## [YOUR OBJECTIVE]
Nothing but a number should be given: the count of lines in the listing that include "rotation".

━━━ COLLECTED DATA

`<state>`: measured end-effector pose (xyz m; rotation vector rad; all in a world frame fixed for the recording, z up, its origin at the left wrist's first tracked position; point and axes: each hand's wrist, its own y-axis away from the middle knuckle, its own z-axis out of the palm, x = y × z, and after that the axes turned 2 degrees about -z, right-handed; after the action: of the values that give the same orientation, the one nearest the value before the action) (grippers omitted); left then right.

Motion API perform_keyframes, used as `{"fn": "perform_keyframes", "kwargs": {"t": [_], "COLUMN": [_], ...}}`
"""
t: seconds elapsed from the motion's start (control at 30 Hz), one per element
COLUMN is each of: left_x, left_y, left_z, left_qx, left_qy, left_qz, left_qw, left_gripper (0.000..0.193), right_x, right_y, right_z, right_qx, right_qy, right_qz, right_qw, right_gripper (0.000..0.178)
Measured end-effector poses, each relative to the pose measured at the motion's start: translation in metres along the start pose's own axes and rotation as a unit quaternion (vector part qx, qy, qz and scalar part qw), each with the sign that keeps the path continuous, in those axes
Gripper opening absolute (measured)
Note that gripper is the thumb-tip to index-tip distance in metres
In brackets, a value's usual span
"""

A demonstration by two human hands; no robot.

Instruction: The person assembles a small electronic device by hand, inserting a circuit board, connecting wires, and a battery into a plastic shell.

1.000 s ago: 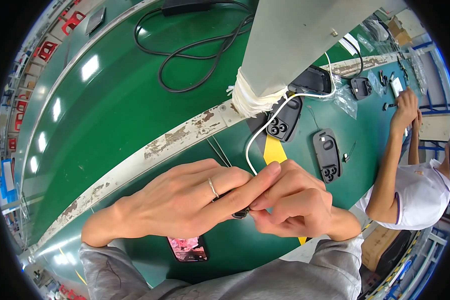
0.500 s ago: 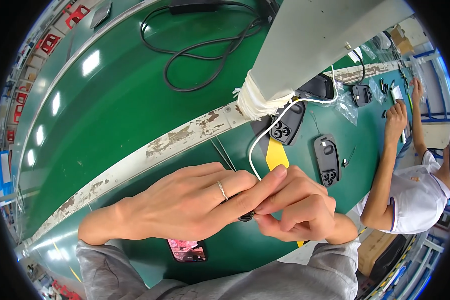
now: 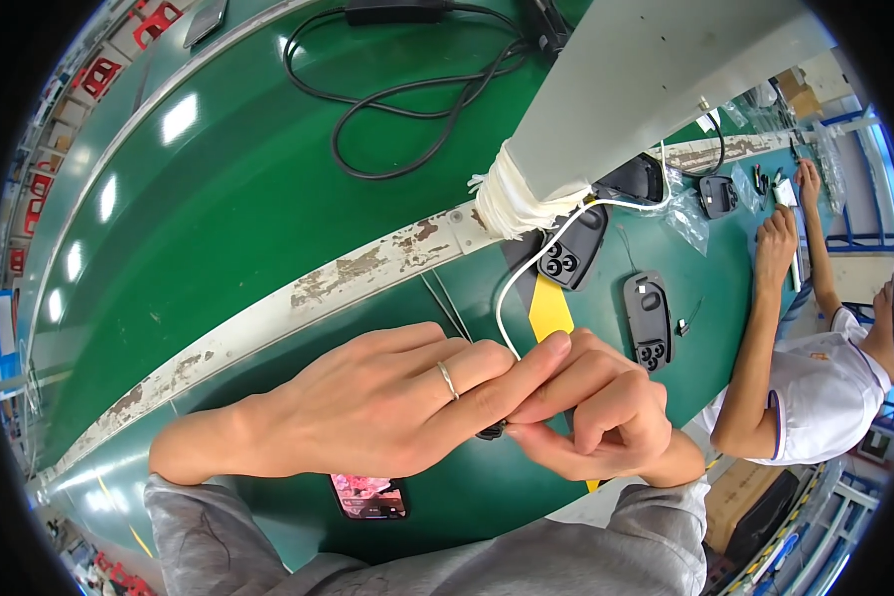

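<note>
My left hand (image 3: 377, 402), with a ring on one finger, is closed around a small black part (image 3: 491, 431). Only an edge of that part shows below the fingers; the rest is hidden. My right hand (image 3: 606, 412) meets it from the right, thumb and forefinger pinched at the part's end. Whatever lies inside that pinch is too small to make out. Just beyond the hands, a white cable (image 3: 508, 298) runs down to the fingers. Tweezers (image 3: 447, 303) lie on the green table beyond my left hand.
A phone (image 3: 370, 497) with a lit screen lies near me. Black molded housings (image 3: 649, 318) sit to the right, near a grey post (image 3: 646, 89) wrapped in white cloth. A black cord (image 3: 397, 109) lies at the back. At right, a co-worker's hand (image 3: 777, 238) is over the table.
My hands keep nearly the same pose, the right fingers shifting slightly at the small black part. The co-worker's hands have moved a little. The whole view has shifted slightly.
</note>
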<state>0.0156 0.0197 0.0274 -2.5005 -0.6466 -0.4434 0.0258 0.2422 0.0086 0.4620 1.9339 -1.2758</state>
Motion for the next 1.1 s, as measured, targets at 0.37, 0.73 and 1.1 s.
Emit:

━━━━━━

## [WORKED SOLUTION]
2